** Opening Available data block **

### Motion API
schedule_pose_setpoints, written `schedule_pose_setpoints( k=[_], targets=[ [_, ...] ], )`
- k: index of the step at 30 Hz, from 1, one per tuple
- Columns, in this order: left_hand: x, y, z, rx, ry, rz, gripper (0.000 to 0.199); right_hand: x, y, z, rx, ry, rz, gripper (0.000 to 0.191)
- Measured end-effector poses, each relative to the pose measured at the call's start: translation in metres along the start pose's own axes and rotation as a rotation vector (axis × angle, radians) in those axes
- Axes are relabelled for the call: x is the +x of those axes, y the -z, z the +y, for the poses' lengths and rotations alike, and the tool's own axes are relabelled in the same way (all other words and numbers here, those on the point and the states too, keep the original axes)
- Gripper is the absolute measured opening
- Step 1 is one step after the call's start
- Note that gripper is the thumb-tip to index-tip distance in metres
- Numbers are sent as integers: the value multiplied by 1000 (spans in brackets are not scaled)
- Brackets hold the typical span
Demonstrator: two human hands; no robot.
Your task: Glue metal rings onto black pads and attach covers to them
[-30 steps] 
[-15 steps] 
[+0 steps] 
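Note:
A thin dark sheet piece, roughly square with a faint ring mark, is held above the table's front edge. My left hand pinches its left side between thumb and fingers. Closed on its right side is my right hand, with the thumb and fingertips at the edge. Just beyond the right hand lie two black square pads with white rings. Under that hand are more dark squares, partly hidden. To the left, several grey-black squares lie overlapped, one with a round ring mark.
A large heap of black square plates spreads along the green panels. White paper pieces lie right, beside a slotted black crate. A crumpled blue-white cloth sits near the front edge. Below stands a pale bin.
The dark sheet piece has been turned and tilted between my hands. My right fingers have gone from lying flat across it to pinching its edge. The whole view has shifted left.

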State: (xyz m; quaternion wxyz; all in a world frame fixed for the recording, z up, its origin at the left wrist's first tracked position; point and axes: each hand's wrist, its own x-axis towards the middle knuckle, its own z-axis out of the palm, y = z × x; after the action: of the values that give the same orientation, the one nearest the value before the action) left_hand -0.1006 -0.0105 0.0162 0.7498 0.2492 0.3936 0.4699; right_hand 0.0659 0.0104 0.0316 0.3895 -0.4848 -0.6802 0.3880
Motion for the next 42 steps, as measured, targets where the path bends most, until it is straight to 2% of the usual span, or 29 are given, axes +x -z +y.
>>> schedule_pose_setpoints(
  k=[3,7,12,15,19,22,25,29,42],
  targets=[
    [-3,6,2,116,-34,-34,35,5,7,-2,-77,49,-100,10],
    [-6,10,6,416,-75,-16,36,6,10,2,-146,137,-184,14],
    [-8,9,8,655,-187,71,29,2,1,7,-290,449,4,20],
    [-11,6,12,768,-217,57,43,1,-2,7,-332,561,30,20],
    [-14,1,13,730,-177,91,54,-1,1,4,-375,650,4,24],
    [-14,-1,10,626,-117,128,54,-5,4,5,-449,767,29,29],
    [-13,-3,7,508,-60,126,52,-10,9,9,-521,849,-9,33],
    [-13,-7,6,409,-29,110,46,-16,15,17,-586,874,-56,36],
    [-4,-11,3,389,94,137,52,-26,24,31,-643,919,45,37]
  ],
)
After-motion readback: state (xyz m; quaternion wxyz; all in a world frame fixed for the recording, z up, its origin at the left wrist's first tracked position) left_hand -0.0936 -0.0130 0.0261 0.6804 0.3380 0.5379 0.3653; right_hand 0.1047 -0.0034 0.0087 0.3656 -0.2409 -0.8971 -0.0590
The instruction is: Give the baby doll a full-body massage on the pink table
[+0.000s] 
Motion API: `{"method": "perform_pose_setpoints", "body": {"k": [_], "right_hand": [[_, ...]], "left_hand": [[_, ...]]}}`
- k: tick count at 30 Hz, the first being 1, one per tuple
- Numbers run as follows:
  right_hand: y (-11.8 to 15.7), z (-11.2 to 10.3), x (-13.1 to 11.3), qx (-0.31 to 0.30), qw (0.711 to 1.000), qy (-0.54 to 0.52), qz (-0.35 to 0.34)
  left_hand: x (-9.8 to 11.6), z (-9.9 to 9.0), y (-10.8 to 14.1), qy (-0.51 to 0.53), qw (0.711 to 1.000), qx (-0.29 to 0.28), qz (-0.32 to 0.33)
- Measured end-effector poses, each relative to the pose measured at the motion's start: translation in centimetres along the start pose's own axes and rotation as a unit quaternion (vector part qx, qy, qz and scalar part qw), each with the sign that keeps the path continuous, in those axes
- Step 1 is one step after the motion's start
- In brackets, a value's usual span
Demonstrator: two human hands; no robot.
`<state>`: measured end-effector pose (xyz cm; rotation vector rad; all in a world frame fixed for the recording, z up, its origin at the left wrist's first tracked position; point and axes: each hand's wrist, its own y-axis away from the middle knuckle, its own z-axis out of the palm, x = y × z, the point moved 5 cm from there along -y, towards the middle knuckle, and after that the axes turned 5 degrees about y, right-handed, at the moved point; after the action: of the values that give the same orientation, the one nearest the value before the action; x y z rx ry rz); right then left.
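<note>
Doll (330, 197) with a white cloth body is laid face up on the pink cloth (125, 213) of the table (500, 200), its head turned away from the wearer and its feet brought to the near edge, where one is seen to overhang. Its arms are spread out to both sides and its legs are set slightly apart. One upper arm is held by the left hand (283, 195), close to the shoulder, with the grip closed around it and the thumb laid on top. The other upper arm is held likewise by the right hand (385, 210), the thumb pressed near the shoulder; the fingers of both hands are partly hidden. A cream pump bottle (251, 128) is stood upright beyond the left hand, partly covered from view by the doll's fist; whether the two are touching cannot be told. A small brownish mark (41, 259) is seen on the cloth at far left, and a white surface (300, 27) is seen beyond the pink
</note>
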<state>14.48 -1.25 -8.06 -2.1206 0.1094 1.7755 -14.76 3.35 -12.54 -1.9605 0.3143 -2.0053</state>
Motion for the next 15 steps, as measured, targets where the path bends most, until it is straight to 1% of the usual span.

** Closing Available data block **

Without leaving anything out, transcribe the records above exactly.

## Task solution
### Motion API
schedule_pose_setpoints, written `schedule_pose_setpoints( k=[_], targets=[ [_, ...] ], )`
- k: index of the step at 30 Hz, from 1, one per tuple
- Columns, in this order: left_hand: x, y, z, rx, ry, rz, gripper (0.000 to 0.199); right_hand: x, y, z, rx, ry, rz, gripper (0.000 to 0.191)
- Measured end-effector poses, each relative to the pose measured at the call's start: translation in metres along the start pose's own axes and rotation as a rotation vector (axis × angle, radians) in those axes
- Axes are relabelled for the call: x is the +x of those axes, y the -z, z the +y, for the poses' lengths and rotations alike, and the tool's own axes are relabelled in the same way (all other words and numbers here, those on the point and the states too, keep the original axes)
- Gripper is the absolute measured opening
- Step 1 is one step after the call's start
- Note that gripper is the thumb-tip to index-tip distance in metres
- Numbers are sent as integers: the value multiplied by 1000 (spans in brackets are not scaled)
- Brackets hold the typical span
Demonstrator: two human hands; no robot.
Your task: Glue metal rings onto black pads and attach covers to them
[-30 steps] 
[-15 steps] 
[+0 steps] 
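Note:
A thin dark sheet piece, roughly square with a faint ring mark, is held above the table's front edge. My left hand pinches its left side between thumb and fingers. Closed on its right side is my right hand, with the thumb and fingertips at the edge. Just beyond the right hand lie two black square pads with white rings. Under that hand are more dark squares, partly hidden. To the left, several grey-black squares lie overlapped, one with a round ring mark.
A large heap of black square plates spreads along the green panels. White paper pieces lie right, beside a slotted black crate. A crumpled blue-white cloth sits near the front edge. Below stands a pale bin.
The dark sheet piece has been turned and tilted between my hands. My right fingers have gone from lying flat across it to pinching its edge. The whole view has shifted left.
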
State: (xyz m; quaternion wxyz; all in a world frame fixed for the recording, z up, its origin at the left wrist's first tracked position; point and axes: each hand's wrist, its own x-axis towards the middle knuckle, its own z-axis out of the palm, y = z × x; after the action: of the values that give the same orientation, the one nearest the value before the action) left_hand -0.1006 -0.0105 0.0162 0.7498 0.2492 0.3936 0.4699; right_hand 0.0659 0.0104 0.0316 0.3895 -0.4848 -0.6802 0.3880
Motion for the next 42 steps, as measured, targets where the path bends most, until it is straight to 2% of the usual span, or 29 are given, axes +x -z +y.
>>> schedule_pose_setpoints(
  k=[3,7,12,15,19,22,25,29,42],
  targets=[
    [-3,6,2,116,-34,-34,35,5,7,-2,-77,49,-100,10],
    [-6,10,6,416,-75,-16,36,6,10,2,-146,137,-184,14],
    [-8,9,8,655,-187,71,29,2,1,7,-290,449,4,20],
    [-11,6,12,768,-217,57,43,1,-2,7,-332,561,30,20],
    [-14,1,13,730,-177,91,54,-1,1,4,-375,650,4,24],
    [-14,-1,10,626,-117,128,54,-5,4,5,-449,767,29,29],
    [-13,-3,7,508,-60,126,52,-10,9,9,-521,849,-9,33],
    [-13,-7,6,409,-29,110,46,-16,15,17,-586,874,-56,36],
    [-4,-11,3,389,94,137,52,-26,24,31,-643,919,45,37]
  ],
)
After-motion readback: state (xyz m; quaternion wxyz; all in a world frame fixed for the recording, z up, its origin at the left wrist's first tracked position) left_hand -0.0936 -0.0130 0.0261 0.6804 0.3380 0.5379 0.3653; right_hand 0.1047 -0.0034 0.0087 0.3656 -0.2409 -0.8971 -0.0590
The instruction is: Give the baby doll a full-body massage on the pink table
[+0.000s] 
Motion API: `{"method": "perform_pose_setpoints", "body": {"k": [_], "right_hand": [[_, ...]], "left_hand": [[_, ...]]}}`
- k: tick count at 30 Hz, the first being 1, one per tuple
- Numbers run as follows:
  right_hand: y (-11.8 to 15.7), z (-11.2 to 10.3), x (-13.1 to 11.3), qx (-0.31 to 0.30), qw (0.711 to 1.000), qy (-0.54 to 0.52), qz (-0.35 to 0.34)
  left_hand: x (-9.8 to 11.6), z (-9.9 to 9.0), y (-10.8 to 14.1), qy (-0.51 to 0.53), qw (0.711 to 1.000), qx (-0.29 to 0.28), qz (-0.32 to 0.33)
- Measured end-effector poses, each relative to the pose measured at the motion's start: translation in centimetres along the start pose's own axes and rotation as a unit quaternion (vector part qx, qy, qz and scalar part qw), each with the sign that keeps the path continuous, in those axes
- Step 1 is one step after the motion's start
- In brackets, a value's usual span
Demonstrator: two human hands; no robot.
`<state>`: measured end-effector pose (xyz cm; rotation vector rad; all in a world frame fixed for the recording, z up, its origin at the left wrist's first tracked position; point and axes: each hand's wrist, its own y-axis away from the middle knuckle, its own z-axis out of the palm, x = y × z, the point moved 5 cm from there along -y, towards the middle knuckle, and after that the axes turned 5 degrees about y, right-handed, at the moved point; after the action: of the values that give the same orientation, the one nearest the value before the action; x y z rx ry rz); right then left.
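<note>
Doll (330, 197) with a white cloth body is laid face up on the pink cloth (125, 213) of the table (500, 200), its head turned away from the wearer and its feet brought to the near edge, where one is seen to overhang. Its arms are spread out to both sides and its legs are set slightly apart. One upper arm is held by the left hand (283, 195), close to the shoulder, with the grip closed around it and the thumb laid on top. The other upper arm is held likewise by the right hand (385, 210), the thumb pressed near the shoulder; the fingers of both hands are partly hidden. A cream pump bottle (251, 128) is stood upright beyond the left hand, partly covered from view by the doll's fist; whether the two are touching cannot be told. A small brownish mark (41, 259) is seen on the cloth at far left, and a white surface (300, 27) is seen beyond the pink
</note>
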<state>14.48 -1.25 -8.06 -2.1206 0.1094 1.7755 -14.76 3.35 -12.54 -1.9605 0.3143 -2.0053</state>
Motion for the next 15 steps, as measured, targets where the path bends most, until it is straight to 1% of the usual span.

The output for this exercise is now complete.